My problem is, that i just do not know which notes and in which order to play if i want to play along with a friend who´s playin the guitar. for example some blues songs or just some easy other stuff.
or what does it mean if somebody says "i´m playin that song in eminor (or other specific chords)?"

UkeApe
 
Hey,
can anyone help me concerning improvising or accompaning somebody with the uke?
My problem is, that i just do not know which notes and in which order to play if i want to play along with a friend who´s playin the guitar. for example some blues songs or just some easy other stuff.
or what does it mean if somebody says "i´m playin that song in eminor (or other specific chords)?"

UkeApe

I can't give you direct advise, but this topic has been discuss to certain extents in these threads:



"how do you improvise"

"jazz ukulele and improvisation techniques"
 
Hey,
can anyone help me concerning improvising or accompaning somebody with the uke?
My problem is, that i just do not know which notes and in which order to play if i want to play along with a friend who´s playin the guitar. for example some blues songs or just some easy other stuff.
or what does it mean if somebody says "i´m playin that song in eminor (or other specific chords)?"

UkeApe

When someone says, "I'm playing that song in E minor," what they're telling you is the name of what's called a "key."

Knowing what key you're in is essential to improvising.
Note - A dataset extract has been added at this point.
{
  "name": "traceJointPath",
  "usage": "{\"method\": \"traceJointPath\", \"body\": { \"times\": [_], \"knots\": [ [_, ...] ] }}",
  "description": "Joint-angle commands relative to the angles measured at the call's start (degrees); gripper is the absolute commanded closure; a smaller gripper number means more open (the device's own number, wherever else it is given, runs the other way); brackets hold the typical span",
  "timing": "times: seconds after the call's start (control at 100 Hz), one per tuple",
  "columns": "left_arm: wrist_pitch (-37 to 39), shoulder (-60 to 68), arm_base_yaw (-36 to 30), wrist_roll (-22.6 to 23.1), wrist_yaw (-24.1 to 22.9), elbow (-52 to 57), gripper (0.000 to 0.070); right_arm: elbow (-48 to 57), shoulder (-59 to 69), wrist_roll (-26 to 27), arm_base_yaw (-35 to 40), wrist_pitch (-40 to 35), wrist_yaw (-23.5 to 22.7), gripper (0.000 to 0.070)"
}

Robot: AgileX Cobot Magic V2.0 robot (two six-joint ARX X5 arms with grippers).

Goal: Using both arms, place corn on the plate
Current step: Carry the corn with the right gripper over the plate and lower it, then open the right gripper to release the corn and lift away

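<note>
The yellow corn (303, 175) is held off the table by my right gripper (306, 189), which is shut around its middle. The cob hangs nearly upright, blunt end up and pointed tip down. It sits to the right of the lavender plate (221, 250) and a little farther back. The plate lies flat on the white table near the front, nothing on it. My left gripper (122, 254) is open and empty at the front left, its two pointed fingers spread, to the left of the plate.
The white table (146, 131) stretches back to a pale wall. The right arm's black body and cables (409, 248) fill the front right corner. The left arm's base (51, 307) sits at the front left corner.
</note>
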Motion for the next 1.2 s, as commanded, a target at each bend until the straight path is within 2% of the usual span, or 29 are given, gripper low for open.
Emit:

A key defines what notes one can play and establishes a song's tonal center. For example, if we're playing a song in the key of C major, we know that the only notes available to us are C, D, E, F, G, A, and B (There are exceptions to this rule, but we're keeping it simple for now), and the tonal center of the song is the note C.

How do we know this? Because we know how to build major scales. What, we don't know how to do that yet? Oh. Well, it's like this:

Building a major scale requires the use of a strict formula. Your ears know this already. It's getting your head and hands to know it that's the hard part. This formula is: whole, whole, half, whole, whole, whole, half.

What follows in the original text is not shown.